## HOW TO COMPLETE THIS TASK
Take the data below and extract the lines from the one with "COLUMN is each" to the one with "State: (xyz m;", inclusive, exactly as written.

## SOURCE DATA

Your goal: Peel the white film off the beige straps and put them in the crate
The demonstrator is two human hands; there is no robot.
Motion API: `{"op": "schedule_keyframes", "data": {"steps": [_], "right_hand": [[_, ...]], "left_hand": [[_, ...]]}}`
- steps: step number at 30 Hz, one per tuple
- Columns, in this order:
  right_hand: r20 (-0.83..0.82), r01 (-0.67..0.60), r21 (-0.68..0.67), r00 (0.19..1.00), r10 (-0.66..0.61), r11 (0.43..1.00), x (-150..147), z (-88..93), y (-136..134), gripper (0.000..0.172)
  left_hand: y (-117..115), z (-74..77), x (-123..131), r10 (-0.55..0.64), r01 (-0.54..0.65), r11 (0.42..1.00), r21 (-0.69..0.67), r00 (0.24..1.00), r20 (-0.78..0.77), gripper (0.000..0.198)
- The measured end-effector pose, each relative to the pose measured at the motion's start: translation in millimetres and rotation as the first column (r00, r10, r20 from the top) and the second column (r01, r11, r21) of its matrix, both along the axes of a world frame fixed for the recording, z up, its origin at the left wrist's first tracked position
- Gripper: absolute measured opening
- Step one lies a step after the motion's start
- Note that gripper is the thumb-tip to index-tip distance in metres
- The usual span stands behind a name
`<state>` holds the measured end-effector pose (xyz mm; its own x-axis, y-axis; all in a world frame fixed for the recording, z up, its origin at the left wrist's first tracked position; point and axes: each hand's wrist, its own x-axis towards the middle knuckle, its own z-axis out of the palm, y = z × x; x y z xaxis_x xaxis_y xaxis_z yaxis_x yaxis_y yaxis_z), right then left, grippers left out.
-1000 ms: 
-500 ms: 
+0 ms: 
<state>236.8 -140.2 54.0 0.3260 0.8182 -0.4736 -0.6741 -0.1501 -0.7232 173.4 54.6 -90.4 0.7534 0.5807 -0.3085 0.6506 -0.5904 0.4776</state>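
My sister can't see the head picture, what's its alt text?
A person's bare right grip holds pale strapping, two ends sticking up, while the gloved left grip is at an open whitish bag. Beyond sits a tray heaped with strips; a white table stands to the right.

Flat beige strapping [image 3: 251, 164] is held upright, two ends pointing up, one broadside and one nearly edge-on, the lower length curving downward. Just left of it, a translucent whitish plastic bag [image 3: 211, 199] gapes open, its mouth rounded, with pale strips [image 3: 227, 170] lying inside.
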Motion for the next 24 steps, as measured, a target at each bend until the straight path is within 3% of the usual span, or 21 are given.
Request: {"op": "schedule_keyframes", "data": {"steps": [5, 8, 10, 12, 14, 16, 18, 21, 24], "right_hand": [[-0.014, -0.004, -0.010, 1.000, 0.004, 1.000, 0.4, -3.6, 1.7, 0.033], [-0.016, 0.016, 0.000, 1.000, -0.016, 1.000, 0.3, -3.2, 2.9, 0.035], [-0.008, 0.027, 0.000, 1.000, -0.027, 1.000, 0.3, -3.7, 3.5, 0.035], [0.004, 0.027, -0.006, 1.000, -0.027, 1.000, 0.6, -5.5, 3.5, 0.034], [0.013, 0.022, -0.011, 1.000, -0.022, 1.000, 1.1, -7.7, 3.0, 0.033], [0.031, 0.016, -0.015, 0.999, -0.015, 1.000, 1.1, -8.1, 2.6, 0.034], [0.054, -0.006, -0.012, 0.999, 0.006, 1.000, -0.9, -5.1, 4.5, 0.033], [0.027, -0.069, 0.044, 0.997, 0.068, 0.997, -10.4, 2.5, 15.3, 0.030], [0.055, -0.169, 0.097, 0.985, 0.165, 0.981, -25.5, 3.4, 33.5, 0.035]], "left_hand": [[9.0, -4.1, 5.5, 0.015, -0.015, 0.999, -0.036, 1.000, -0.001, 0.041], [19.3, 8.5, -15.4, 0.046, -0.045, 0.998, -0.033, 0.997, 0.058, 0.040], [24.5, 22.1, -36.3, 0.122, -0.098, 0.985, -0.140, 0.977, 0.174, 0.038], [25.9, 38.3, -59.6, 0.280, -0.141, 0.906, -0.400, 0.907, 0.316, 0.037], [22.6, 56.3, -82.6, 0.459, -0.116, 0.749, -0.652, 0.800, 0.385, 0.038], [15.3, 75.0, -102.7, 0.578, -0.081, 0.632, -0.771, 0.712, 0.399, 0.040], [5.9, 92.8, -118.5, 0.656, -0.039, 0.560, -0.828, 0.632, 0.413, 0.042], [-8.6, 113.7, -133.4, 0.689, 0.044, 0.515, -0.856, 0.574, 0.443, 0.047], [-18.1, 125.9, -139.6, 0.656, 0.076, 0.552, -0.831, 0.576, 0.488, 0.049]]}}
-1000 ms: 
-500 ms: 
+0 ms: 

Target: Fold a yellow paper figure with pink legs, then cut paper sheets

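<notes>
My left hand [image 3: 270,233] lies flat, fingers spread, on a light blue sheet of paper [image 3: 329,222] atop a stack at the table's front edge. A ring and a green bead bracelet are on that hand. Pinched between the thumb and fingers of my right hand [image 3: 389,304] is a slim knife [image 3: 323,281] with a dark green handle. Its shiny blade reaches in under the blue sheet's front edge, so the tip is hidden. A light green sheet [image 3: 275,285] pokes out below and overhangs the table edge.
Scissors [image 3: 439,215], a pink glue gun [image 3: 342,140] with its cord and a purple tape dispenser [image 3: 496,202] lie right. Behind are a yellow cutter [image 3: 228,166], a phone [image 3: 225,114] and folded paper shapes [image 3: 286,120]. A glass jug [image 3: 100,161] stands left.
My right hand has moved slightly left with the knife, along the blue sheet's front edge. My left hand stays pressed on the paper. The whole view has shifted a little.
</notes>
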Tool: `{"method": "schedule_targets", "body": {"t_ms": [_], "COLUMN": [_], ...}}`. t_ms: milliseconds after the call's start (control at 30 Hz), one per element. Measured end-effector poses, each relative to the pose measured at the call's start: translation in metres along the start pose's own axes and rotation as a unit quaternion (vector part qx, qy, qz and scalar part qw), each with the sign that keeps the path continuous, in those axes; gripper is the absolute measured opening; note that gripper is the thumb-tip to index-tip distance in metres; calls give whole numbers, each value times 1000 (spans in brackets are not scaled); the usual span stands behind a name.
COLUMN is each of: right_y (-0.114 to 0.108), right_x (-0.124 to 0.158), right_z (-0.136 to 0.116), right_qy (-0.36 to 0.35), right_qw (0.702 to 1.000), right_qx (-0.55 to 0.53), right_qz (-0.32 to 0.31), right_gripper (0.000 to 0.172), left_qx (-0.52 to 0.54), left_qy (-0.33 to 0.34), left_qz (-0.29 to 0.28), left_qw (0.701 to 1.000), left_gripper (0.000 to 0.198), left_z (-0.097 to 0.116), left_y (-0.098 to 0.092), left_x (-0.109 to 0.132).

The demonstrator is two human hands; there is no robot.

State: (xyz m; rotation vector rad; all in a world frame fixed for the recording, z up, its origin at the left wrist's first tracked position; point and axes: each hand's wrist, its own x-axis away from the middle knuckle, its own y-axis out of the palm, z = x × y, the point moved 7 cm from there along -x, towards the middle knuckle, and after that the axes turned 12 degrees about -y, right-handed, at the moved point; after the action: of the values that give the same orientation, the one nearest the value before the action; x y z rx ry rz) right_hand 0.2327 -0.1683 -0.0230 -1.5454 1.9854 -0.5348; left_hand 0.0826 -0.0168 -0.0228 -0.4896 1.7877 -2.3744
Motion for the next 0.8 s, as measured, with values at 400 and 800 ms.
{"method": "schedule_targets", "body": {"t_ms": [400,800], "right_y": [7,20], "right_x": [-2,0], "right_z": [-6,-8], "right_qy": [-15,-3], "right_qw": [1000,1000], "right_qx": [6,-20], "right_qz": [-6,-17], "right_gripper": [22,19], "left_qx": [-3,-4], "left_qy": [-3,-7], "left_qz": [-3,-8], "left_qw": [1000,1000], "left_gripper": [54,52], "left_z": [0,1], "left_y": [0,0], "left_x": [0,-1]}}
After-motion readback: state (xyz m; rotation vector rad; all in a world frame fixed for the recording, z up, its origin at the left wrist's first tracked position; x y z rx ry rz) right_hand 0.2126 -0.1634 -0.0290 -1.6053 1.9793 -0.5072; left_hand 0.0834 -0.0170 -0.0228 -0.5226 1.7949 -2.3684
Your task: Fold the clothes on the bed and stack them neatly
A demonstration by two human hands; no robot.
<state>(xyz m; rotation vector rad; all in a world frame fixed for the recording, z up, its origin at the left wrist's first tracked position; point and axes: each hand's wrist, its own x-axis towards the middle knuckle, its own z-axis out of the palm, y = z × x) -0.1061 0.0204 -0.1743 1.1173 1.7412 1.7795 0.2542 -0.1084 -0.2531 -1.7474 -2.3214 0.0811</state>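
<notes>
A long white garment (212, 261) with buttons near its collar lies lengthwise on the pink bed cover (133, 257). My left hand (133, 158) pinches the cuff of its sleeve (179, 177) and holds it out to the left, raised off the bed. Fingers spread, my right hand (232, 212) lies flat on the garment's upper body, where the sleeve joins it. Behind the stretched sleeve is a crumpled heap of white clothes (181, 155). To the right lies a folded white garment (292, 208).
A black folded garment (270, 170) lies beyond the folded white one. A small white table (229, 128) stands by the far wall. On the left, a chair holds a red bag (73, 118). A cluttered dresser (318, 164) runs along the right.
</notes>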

## REPLY
COLUMN is each of: right_y (-0.114 to 0.108), right_x (-0.124 to 0.158), right_z (-0.136 to 0.116), right_qy (-0.36 to 0.35), right_qw (0.702 to 1.000), right_qx (-0.55 to 0.53), right_qz (-0.32 to 0.31), right_gripper (0.000 to 0.172), left_qx (-0.52 to 0.54), left_qy (-0.33 to 0.34), left_qz (-0.29 to 0.28), left_qw (0.701 to 1.000), left_gripper (0.000 to 0.198), left_z (-0.097 to 0.116), left_y (-0.098 to 0.092), left_x (-0.109 to 0.132).

The demonstrator is two human hands; there is no robot.

State: (xyz m; rotation vector rad; all in a world frame fixed for the recording, z up, its origin at the left wrist's first tracked position; point and axes: each hand's wrist, its own x-axis away from the middle knuckle, its own y-axis out of the palm, z = x × y, the point moved 7 cm from there along -x, towards the middle knuckle, and after that the axes turned 12 degrees about -y, right-handed, at the moved point; after the action: of the values that give the same orientation, the one nearest the value before the action; x y z rx ry rz) right_hand 0.2327 -0.1683 -0.0230 -1.5454 1.9854 -0.5348; left_hand 0.0826 -0.0168 -0.0228 -0.4896 1.7877 -2.3744

Nothing remains to be answered in this exercise.